━━━ Extracted information ━━━

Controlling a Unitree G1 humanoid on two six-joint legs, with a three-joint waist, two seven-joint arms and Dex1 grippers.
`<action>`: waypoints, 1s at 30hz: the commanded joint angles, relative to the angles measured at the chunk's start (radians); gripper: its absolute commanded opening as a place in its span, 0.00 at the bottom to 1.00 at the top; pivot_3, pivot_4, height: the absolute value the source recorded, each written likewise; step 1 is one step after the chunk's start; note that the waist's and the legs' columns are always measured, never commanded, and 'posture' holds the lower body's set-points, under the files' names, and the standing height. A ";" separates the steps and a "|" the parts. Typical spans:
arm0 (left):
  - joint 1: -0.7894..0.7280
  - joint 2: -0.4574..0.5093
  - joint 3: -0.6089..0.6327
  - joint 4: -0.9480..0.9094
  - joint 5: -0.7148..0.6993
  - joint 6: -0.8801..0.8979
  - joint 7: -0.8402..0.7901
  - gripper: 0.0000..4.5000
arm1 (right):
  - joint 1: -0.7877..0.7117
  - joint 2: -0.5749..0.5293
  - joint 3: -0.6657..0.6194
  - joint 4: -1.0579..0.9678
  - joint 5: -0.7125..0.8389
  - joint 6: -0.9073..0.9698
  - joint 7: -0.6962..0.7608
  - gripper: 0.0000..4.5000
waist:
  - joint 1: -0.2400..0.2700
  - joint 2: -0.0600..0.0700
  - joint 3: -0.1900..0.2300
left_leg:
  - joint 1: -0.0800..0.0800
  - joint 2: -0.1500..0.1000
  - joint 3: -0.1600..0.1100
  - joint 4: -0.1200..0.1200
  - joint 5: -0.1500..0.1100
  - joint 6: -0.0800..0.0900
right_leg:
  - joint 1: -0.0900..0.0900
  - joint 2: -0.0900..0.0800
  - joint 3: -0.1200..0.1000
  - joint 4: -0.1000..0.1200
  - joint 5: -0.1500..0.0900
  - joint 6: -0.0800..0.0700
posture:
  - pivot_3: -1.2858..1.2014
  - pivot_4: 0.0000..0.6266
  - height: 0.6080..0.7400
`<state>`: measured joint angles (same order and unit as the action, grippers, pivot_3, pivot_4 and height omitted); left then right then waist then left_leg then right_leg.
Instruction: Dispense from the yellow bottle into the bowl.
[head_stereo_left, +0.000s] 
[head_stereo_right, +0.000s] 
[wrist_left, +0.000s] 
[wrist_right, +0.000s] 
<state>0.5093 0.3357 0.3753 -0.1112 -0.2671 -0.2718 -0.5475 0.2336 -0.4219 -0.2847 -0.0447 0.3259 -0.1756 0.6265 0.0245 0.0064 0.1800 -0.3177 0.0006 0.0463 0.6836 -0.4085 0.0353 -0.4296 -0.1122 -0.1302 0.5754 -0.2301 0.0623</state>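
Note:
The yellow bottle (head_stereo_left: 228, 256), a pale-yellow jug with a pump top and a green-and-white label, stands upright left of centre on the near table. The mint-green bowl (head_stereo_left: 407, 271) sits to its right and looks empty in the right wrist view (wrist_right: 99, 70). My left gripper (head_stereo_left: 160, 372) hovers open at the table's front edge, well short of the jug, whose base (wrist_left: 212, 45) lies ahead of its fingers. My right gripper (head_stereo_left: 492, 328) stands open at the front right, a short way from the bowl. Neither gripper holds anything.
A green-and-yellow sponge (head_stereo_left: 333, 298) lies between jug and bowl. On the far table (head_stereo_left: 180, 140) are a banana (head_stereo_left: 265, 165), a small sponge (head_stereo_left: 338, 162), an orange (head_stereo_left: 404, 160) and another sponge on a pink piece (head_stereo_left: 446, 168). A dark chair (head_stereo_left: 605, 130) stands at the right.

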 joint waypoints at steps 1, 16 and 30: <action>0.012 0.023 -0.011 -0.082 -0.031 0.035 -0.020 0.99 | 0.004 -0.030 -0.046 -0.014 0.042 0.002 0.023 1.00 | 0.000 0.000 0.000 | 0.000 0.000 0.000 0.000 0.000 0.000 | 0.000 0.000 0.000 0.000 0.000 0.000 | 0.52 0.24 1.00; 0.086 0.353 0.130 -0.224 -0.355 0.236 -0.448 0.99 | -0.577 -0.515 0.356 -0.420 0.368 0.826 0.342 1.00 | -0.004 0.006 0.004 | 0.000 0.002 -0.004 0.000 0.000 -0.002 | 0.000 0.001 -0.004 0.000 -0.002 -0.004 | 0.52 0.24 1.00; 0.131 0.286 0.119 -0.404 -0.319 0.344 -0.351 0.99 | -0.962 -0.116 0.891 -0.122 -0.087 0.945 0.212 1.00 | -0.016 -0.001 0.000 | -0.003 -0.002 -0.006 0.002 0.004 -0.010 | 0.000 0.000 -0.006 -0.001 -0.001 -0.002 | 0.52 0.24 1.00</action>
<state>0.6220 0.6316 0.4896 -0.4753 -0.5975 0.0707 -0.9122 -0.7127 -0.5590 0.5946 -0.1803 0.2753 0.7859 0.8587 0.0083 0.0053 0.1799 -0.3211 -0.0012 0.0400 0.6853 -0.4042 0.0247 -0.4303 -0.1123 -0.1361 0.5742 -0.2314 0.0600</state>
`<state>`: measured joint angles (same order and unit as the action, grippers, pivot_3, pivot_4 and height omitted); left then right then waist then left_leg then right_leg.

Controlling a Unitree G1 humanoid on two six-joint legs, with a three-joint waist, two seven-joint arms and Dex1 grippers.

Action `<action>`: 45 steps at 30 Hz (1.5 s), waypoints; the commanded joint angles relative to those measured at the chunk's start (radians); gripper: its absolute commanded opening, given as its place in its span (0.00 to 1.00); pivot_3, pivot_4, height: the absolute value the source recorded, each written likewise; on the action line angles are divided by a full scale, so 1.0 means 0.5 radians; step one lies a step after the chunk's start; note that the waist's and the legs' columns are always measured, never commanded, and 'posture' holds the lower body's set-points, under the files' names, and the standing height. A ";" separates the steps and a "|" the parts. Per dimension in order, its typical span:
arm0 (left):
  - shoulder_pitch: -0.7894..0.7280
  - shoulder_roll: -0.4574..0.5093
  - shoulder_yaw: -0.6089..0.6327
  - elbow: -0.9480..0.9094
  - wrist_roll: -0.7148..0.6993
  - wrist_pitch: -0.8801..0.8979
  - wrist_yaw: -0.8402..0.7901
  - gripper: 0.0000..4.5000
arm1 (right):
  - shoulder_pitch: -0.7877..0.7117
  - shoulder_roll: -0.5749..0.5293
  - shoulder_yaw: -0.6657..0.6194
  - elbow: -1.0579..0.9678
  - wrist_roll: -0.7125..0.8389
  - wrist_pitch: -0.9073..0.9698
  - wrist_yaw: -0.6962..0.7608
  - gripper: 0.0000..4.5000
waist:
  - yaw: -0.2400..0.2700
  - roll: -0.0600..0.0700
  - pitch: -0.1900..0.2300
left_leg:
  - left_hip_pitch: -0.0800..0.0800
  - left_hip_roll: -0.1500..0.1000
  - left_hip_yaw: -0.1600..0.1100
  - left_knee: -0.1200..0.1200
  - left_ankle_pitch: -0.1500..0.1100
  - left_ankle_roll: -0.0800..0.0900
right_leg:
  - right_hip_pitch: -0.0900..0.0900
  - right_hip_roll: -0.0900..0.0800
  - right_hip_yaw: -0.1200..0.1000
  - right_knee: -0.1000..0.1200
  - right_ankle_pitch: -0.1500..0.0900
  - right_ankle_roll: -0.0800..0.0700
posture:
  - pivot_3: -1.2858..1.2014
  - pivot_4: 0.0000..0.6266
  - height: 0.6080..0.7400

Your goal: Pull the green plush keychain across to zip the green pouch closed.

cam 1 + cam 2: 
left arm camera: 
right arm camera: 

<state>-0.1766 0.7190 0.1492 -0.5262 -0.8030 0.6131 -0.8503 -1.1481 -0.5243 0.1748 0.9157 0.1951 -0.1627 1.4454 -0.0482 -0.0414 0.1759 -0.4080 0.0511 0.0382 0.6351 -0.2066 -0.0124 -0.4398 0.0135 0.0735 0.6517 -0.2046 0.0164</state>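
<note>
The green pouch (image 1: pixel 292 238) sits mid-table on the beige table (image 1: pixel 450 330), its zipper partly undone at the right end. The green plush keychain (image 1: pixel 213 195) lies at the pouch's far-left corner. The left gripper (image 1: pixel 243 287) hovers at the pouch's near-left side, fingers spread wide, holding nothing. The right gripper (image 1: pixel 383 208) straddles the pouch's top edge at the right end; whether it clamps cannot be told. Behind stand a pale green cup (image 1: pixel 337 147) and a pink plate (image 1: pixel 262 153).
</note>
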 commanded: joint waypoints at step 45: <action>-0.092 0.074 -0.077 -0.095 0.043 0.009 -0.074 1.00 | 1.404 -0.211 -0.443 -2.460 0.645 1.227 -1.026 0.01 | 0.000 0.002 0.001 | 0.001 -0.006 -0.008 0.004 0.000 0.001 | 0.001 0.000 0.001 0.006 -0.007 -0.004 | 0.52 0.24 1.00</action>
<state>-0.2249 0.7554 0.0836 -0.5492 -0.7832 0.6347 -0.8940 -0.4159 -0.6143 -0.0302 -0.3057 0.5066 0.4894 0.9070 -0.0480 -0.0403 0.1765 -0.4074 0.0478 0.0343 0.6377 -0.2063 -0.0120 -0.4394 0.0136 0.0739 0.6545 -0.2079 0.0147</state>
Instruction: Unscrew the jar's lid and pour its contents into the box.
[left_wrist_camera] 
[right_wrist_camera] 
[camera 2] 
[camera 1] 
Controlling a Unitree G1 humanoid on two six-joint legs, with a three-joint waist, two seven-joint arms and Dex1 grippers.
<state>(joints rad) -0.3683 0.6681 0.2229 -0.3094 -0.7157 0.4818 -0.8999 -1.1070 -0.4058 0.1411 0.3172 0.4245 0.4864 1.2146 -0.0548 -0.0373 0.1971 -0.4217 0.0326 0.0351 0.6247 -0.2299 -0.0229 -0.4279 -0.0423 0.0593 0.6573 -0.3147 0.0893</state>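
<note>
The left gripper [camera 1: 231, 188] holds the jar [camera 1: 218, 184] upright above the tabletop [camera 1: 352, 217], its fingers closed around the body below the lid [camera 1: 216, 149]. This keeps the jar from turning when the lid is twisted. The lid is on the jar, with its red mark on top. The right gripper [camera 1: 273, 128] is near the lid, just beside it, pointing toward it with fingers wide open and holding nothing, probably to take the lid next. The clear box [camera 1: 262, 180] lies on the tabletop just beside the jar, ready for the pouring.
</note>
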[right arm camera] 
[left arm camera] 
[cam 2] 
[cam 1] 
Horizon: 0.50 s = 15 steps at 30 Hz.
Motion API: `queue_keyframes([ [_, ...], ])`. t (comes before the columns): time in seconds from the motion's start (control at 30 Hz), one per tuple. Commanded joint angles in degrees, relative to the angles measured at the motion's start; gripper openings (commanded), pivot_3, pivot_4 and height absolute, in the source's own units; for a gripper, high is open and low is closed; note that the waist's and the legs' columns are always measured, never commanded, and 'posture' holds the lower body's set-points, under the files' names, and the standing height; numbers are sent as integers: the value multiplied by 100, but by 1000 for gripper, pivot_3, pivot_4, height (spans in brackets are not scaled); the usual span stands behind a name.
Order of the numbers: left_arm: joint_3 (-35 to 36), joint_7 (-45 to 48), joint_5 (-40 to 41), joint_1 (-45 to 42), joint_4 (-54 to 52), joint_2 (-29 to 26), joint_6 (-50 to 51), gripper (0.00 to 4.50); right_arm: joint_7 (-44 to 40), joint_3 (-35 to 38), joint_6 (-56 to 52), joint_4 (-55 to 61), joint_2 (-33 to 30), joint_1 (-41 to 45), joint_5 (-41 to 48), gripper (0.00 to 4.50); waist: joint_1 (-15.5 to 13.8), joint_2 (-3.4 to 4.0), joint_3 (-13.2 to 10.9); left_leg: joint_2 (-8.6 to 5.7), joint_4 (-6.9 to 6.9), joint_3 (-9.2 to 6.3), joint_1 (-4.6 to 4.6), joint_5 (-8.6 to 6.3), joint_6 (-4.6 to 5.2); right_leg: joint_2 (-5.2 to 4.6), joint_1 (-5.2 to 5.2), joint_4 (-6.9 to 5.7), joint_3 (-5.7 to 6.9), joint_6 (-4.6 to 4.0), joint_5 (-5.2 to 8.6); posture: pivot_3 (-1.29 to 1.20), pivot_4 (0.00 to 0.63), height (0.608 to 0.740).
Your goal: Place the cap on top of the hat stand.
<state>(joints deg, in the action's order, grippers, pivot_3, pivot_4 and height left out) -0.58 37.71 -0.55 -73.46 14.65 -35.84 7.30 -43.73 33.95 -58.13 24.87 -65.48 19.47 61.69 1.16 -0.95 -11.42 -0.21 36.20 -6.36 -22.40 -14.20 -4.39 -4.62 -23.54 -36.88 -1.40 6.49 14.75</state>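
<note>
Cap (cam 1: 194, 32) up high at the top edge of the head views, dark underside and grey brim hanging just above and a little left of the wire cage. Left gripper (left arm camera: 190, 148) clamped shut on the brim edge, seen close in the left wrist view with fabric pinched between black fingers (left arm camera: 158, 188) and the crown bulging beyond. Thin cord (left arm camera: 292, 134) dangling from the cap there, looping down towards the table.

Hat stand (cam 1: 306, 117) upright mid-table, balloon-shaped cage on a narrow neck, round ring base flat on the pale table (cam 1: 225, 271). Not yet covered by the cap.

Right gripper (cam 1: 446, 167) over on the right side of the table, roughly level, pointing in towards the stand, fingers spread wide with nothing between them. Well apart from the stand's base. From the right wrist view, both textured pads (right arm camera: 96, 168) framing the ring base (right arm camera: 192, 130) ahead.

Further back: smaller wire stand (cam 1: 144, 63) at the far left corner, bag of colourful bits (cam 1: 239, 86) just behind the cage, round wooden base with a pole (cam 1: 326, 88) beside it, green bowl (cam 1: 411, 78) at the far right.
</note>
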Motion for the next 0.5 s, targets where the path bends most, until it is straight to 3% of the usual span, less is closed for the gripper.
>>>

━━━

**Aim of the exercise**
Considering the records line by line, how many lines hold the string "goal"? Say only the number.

**Response area**
2